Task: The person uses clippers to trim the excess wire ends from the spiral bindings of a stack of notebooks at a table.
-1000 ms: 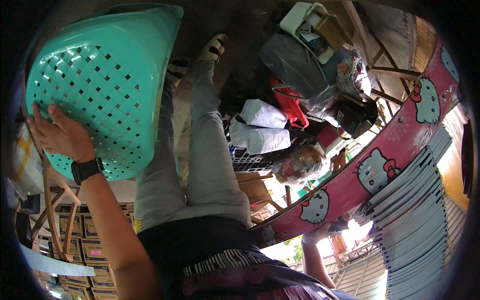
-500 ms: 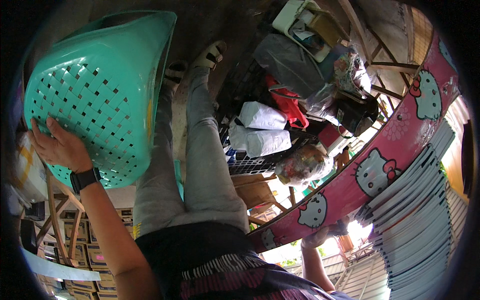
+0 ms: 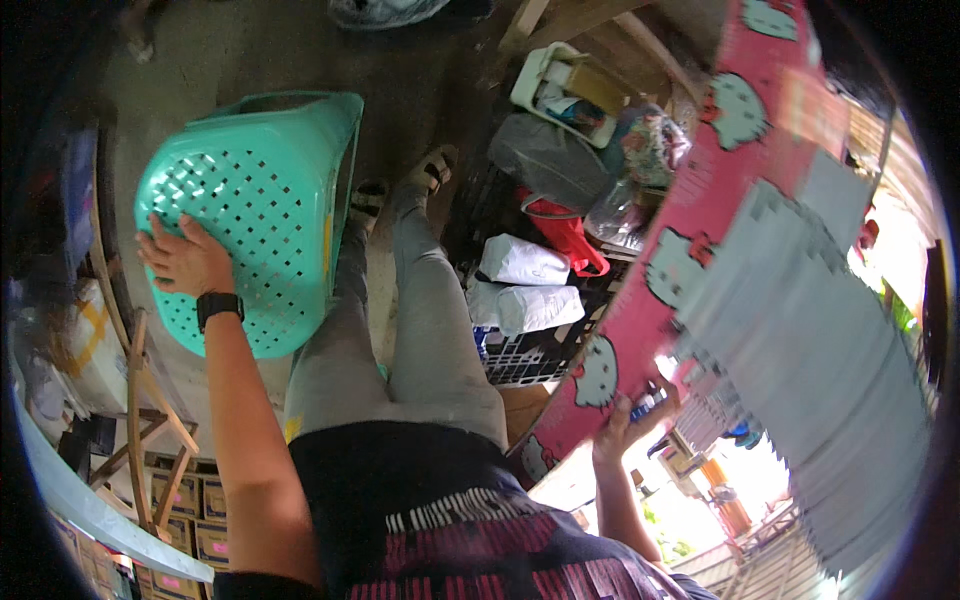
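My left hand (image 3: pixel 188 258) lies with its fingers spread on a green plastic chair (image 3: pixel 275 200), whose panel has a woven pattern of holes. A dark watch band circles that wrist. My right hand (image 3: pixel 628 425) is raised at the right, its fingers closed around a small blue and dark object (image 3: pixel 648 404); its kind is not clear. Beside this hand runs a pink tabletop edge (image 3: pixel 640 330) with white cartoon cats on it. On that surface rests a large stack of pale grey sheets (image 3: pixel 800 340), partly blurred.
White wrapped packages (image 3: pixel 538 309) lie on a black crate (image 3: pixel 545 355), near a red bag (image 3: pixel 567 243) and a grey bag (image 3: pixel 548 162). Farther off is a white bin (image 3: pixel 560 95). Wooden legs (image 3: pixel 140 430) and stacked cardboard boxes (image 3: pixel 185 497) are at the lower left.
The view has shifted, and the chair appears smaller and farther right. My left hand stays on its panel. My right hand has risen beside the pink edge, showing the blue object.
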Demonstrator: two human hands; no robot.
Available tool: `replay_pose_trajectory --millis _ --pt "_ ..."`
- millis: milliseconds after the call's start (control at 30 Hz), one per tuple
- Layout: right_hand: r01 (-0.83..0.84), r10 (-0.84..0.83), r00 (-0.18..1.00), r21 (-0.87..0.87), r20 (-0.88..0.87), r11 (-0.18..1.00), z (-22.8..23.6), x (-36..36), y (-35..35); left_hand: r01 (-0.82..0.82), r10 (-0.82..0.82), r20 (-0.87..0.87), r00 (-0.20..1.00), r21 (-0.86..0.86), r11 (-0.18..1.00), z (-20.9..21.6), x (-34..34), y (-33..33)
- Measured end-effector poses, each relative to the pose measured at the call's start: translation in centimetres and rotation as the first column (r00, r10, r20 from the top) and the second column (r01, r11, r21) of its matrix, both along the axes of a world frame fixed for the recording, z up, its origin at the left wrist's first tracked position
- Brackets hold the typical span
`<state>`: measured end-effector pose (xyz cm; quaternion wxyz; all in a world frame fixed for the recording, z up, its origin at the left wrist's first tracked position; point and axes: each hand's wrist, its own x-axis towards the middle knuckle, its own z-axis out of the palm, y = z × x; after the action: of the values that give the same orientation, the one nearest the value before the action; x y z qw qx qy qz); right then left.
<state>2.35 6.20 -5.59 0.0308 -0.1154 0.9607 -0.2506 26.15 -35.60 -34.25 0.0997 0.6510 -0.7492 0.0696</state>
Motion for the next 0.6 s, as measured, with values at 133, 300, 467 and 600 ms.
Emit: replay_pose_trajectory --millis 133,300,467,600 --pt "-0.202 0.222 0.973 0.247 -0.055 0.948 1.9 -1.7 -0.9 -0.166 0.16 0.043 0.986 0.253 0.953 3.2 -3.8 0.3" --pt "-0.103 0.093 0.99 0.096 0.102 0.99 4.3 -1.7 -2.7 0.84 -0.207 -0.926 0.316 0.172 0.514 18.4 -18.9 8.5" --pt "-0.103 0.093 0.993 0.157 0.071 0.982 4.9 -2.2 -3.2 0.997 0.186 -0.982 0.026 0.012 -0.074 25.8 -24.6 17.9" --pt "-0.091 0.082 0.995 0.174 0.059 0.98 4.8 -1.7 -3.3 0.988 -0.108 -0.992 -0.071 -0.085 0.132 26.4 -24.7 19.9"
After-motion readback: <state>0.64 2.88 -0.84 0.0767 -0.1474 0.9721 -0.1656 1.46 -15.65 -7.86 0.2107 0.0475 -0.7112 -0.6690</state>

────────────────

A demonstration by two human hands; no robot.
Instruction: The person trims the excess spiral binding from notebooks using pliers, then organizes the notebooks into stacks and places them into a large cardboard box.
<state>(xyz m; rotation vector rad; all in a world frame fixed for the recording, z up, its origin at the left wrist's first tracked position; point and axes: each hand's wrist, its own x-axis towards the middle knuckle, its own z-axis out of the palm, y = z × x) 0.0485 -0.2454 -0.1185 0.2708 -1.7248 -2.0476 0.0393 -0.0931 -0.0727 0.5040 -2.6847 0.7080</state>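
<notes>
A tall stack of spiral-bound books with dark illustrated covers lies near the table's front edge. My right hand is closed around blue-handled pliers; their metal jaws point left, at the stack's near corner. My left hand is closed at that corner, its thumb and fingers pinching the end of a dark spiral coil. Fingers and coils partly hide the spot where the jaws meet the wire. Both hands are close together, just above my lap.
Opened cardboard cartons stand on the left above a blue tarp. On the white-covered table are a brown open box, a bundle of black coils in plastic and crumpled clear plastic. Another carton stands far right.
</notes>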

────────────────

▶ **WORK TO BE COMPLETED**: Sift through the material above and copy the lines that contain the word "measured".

▶ **EXERCISE SOLUTION**:
- Measured end-effector poses, each relative to the pose measured at the call's start: translation in centimetres and rotation as the first column (r00, r10, r20 from the top) and the second column (r01, r11, r21) of its matrix, both along the axes of a world frame fixed for the recording, z up, its origin at the left wrist's first tracked position
`<state>`: measured end-effector pose (xyz cm; quaternion wxyz; all in a world frame fixed for the recording, z up, its origin at the left wrist's first tracked position; point and axes: each hand's wrist, its own x-axis towards the middle knuckle, its own z-axis out of the palm, y = z × x; after the action: of the values that give the same orientation, the one nearest the value before the action; x y z qw qx qy qz); right then left.
Motion for the next 0.6 s, as measured, with values at 133, 300, 467 and 600 ms.

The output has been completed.